Le pape François a accompli durant trois jours, du 5 au 7 mars, un voyage historique en Irak. Dimanche 7 mars, le Souverain pontife prononçait une prière à Mossoul, ville martyre qui fut la capitale du Califat islamique en 2014. En 1990, cette ville du nord de l'Irak était encore l'un des principaux foyers du christianisme dans le pays.

C'est un voyage d'ores et déjà qualifié d'historique que le pape François a effectué en Irak. Durant trois jours, le chef de l'Eglise catholique a marché « sur les pas d'Abraham » dans le berceau de la civilisation, et sur une terre touchée par le christianisme dès le Ier siècle de notre ère. 

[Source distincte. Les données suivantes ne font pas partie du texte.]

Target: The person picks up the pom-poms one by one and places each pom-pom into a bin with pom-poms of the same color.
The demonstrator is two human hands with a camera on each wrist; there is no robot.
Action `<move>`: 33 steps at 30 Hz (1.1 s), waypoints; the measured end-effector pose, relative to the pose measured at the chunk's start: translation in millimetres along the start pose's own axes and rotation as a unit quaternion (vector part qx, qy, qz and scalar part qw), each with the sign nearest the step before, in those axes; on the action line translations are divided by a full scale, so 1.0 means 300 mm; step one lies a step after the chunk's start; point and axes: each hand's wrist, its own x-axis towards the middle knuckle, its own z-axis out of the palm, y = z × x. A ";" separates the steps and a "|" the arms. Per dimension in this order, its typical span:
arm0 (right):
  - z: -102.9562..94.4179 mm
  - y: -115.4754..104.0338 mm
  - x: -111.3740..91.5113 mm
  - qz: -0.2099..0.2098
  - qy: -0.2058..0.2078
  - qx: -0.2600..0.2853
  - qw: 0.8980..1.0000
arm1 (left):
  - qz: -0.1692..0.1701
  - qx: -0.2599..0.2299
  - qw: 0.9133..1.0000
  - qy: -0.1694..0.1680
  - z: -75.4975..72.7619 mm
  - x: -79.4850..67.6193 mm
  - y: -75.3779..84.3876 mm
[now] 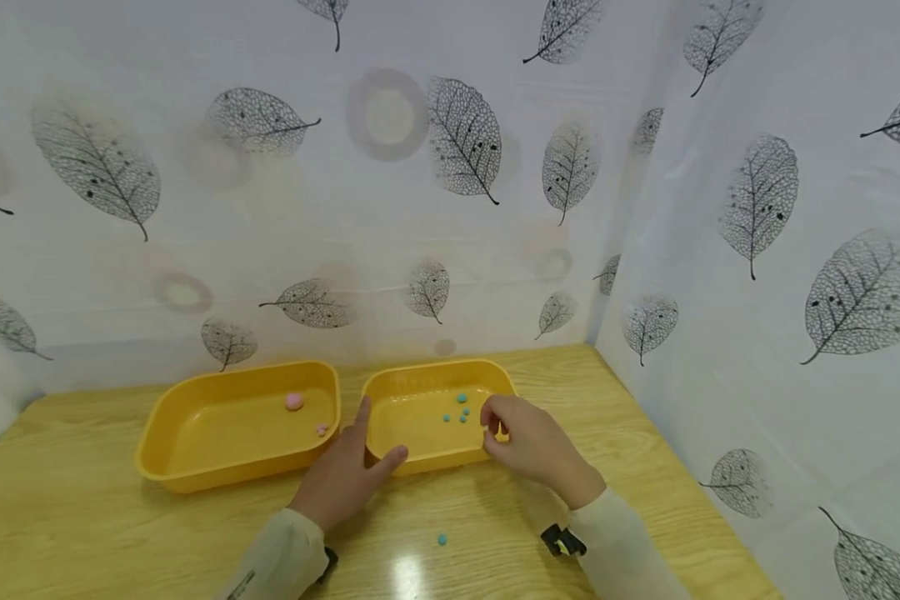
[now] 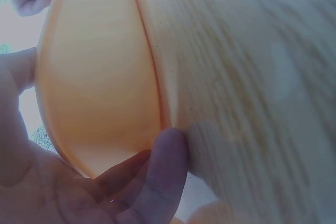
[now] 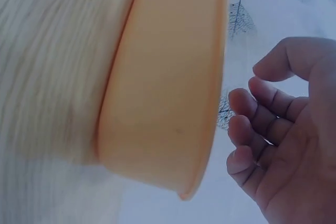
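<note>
My left hand [image 1: 345,471] grips the near left corner of the right yellow tray [image 1: 427,460]. Its thumb lies along the front rim, and in the left wrist view bent fingers [image 2: 168,163] reach round the tray wall [image 2: 100,77]. My right hand [image 1: 528,437] hovers over that tray's right end, fingers loosely curled. A gap shows between thumb and index finger, with nothing seen in it. Several small teal balls lie inside this tray, one bigger teal ball [image 1: 462,398] among them. Another teal ball [image 1: 442,540] is on the table in front.
To the left stands a second yellow tray [image 1: 217,477], holding a pink ball [image 1: 293,402] and some smaller pink pieces [image 1: 322,430]. Both trays sit on a wood-grain table [image 1: 67,500]. A leaf-patterned white curtain [image 1: 345,217] hangs behind it and along the right side.
</note>
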 end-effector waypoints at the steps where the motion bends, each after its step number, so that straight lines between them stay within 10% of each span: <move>1: -0.004 -0.006 0.001 -0.005 -0.004 0.003 1.000 | 0.000 0.000 1.000 0.000 -0.001 0.001 0.000; 13: 0.018 -0.116 -0.016 -0.116 -0.178 0.061 0.975 | -0.001 0.002 1.000 -0.002 0.006 0.009 -0.001; 19: 0.115 -0.181 -0.029 -0.151 -0.252 0.004 0.956 | 0.008 0.000 1.000 0.004 0.002 0.007 -0.008; 33: 0.149 -0.199 -0.044 -0.155 -0.288 -0.035 0.944 | 0.013 -0.016 1.000 -0.003 0.002 0.004 -0.012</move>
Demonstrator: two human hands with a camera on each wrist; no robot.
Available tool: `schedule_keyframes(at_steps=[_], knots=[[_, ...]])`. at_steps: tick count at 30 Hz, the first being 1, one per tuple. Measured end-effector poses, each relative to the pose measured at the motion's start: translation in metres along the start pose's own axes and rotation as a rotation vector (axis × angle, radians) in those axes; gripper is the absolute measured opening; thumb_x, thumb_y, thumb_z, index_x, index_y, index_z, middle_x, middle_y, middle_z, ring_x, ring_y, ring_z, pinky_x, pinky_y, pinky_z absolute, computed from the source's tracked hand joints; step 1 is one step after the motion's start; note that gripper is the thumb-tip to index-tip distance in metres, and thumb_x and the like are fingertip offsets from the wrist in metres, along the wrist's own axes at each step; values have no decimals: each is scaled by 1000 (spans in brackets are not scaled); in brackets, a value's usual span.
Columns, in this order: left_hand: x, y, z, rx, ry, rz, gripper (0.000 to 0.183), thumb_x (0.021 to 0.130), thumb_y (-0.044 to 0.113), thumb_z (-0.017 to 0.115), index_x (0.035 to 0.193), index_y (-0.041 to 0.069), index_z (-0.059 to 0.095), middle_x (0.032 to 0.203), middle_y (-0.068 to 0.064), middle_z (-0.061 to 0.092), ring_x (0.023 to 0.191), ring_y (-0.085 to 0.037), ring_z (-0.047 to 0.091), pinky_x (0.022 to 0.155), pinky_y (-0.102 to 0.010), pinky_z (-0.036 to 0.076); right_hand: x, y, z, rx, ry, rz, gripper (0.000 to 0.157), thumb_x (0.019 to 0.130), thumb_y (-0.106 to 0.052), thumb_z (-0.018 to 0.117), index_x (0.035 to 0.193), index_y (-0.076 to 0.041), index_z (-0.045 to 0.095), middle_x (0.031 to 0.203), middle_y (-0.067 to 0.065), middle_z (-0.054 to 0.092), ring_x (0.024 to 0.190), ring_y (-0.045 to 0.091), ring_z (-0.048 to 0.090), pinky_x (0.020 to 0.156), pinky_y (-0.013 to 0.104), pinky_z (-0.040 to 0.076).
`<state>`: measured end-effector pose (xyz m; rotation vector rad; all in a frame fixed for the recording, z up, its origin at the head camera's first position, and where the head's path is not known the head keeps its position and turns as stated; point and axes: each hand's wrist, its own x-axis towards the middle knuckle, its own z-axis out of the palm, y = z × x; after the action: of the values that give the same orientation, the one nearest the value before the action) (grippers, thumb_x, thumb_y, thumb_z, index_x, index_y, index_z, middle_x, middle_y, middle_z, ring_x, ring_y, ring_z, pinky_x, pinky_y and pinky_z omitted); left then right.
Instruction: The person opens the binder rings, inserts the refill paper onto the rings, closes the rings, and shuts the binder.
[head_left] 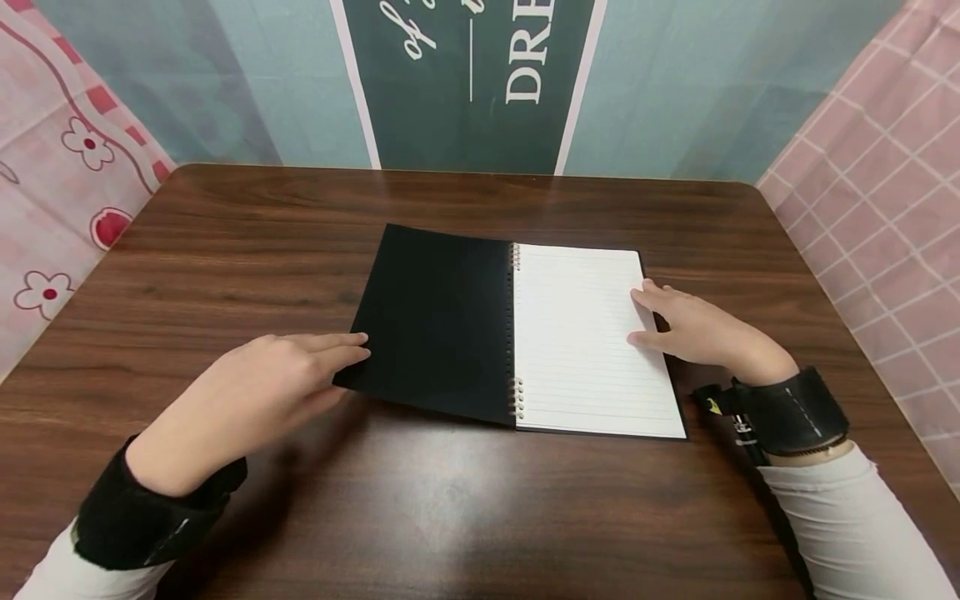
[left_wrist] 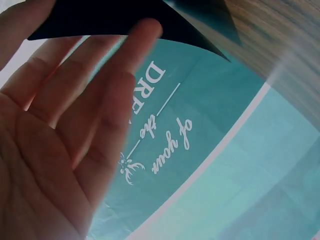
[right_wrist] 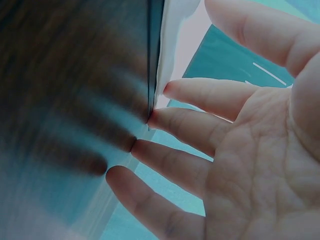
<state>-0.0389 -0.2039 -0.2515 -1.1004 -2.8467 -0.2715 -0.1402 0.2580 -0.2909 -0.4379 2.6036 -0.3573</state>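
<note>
A spiral notebook lies open on the table, its black cover (head_left: 442, 321) to the left and a white lined page (head_left: 585, 342) to the right. My left hand (head_left: 277, 383) holds the cover at its lower left edge, fingers on top and thumb underneath. That edge is slightly raised off the table. In the left wrist view, the black cover (left_wrist: 105, 17) passes between the thumb and fingers, with one fingertip under it. My right hand (head_left: 697, 329) rests at the page's right edge, thumb and index finger on the paper. The right wrist view shows its other fingertips touching the table, fingers spread.
The dark wooden table (head_left: 450, 517) reflects light in front of the notebook. Behind it hangs a teal cloth (head_left: 675, 83) with white lettering. A flowered pink cloth (head_left: 45, 192) is at the left and a pink checked one (head_left: 892, 192) at the right.
</note>
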Motion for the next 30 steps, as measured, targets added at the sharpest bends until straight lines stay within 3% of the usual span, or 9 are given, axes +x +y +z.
schedule_keyframes(at_steps=[3,6,11,14,17,21,30], knots=[[1,-2,-1,-65,30,39,45,79,11,83,122,9,69,129,-8,68,66,1,60,61,-24,51,-1,1,0,4,-3,2,78,98,-34,61,153,9,24,159,36,11,145,57,13,113,68,18],[2,-6,-1,-114,68,86,46,78,11,83,121,10,70,129,-7,68,63,6,50,59,-19,46,-1,2,0,11,-4,3,78,98,-33,61,153,9,23,159,36,10,145,57,13,113,68,17],[4,-11,-3,-176,112,132,43,80,19,83,121,11,70,129,-7,68,78,0,63,62,-16,45,0,3,0,13,-6,0,79,99,-34,61,153,8,23,159,36,9,145,57,12,113,68,17],[5,-12,-5,-209,135,151,39,90,38,70,120,13,70,129,-5,68,92,-7,70,65,-12,44,0,3,0,17,-8,1,80,98,-35,61,153,8,22,159,36,9,146,57,11,114,68,16],[7,-13,-7,-236,156,173,44,95,48,56,119,14,71,129,-5,68,97,-9,71,67,-10,43,0,3,0,23,-11,2,80,98,-34,61,154,8,21,160,35,8,146,56,11,114,68,16],[10,-13,-11,-263,168,193,39,95,44,60,119,15,70,130,-4,68,100,-10,71,70,-11,46,0,3,0,29,-13,0,80,98,-34,61,154,7,21,160,34,8,146,56,11,114,68,15],[17,-7,-20,-298,184,193,43,98,47,53,121,16,70,134,-4,65,101,-9,69,66,-10,41,0,2,0,22,-7,-6,80,98,-34,61,154,8,22,160,36,8,146,57,11,114,68,16]])
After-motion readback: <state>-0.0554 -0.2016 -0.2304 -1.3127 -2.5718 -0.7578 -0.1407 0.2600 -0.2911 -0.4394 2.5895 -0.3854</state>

Un déplacement que le Souverain pontife à tenu à honorer malgré les risques sécuritaires et sanitaires élevés dans un pays déchiré par des années de guerre et touché par la pandémie de Covid-19, et auquel ses prédécesseurs Jean-Paul II et Benoît XVI ont longtemps rêvé. 

Dimanche 7 mars, le pape s'est rendu à Mossoul, la grande ville du nord de l'Irak. Devant une église en ruines, le chef de l'église catholique a prié en souvenir des victimes de la guerre en Irak et a condamné sans appel les violences commises au nom de la religion. Le fanatisme, Mossoul ne le connaît que trop bien. Entre 2014 et 2017, Daech installe dans la deuxième ville d'Irak la capitale de son éphémère califat islamique. Maîtres de la ville, les islamistes se livrent à un vandalisme en règle qui a particulièrement ciblé le patrimoine chrétien.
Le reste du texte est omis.